◆ Task brief
Check each line of the listing for the word "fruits" and report the ones that have it.

◆ Source material

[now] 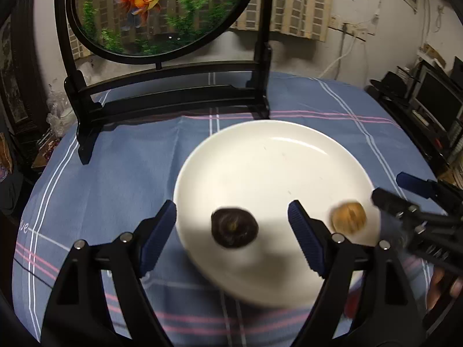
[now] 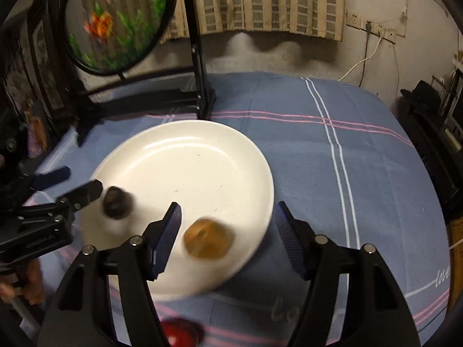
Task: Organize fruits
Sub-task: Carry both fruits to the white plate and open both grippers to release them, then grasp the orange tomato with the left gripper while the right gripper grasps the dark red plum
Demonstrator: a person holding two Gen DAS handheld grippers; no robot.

◆ Task output
Task: Organize fruits
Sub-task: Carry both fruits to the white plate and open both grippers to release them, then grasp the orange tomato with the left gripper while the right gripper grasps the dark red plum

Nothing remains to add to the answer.